I meat shrinking causes the indexes to be mangled to recover space - so rebuilding beforehand then shrinking is pointless. thomaslarock.com/2009/03/when-to-use-auto-shrink –  Gilesey May 1 '12 at 7:24
    
Remind me never to use an iPhone to reply to a post again. Auto correct hell. Meat=meant –  Gilesey May 1 '12 at 7:37
    
If you shrink then rebuild indexes, the data file is just going to have to grow again in order to accommodate the copy of the data used to rebuild. While it won't be as large as the original data file in this case, it will still be growth and it seems counter-productive. Rebuilding while there is free space will be faster (no auto growth required) and will generally still be better than you suggest about how it lays out the pages for the new copy of the index, and I suspect in most cases this will overall be shorter and lead to same or better disk space recovery.
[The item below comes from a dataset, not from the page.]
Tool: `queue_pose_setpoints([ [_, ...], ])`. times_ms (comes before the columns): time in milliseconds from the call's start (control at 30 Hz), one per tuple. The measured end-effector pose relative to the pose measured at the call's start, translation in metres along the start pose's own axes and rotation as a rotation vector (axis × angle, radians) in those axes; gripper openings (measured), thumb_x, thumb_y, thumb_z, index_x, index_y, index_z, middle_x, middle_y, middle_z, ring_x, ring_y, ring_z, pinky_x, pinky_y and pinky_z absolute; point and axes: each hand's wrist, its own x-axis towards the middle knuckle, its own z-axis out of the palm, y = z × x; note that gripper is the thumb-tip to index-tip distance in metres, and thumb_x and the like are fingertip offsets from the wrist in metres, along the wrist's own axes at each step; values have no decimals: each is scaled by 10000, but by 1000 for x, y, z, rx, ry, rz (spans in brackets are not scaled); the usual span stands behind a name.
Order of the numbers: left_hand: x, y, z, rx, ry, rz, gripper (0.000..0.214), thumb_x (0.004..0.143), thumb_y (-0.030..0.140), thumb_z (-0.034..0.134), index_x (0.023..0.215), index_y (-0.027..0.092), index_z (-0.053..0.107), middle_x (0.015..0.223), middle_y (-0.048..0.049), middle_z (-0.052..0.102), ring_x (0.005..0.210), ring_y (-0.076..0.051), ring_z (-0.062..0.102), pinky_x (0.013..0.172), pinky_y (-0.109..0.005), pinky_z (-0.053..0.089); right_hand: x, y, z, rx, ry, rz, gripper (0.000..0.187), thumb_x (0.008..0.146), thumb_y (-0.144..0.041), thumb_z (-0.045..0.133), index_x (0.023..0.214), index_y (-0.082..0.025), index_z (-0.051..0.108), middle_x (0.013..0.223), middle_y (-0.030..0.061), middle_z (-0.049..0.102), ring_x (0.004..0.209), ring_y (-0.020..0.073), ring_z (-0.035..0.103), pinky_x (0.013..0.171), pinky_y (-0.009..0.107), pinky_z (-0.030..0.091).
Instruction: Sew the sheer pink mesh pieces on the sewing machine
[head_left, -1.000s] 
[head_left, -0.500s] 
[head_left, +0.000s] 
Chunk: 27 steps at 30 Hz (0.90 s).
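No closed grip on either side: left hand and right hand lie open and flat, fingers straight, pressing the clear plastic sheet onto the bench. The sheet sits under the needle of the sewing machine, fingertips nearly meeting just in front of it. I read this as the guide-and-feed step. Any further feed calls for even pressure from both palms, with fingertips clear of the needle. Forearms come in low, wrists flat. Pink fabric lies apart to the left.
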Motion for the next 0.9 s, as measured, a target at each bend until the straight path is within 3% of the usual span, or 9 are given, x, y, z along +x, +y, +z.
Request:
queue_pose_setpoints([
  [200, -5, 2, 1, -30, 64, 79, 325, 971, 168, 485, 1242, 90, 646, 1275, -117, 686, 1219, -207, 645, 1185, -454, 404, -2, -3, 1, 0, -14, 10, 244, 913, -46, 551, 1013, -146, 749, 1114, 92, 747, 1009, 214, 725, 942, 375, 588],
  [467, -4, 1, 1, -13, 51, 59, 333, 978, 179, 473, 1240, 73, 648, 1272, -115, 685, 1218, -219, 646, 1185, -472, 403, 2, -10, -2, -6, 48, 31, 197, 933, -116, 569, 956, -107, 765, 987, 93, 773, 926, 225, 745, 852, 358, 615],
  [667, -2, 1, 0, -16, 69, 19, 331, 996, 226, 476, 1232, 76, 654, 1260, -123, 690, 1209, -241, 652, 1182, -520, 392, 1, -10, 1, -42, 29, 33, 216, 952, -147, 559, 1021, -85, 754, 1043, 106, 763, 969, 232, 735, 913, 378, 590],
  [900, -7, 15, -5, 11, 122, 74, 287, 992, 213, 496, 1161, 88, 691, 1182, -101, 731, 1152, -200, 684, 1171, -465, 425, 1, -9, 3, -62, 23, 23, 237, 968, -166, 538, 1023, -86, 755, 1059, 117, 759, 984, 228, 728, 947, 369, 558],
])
Perhaps time for some tests. –  Aaron Bertrand May 1 '12 at 11:38
    
And of course this is assuming the indexes on the data that remains will actually need to be rebuilt - maybe they're already in pretty good shape. –  Aaron Bertrand May 1 '12 at 11:40

I don't know if this would work better than reindexing after the shrink but another option would be to create a new data file that's appropriately sized and move all the data to that. In that case I would do a reindex first so you know what the actual data size is. One catch is that if this is the first file in the primary data file I don't think you can empty it. You should be able to shrink it then move the data back afterwards and that would avoid the page reversal. However, if you're looking at moving to solid state that shouldn't make a big difference anyway.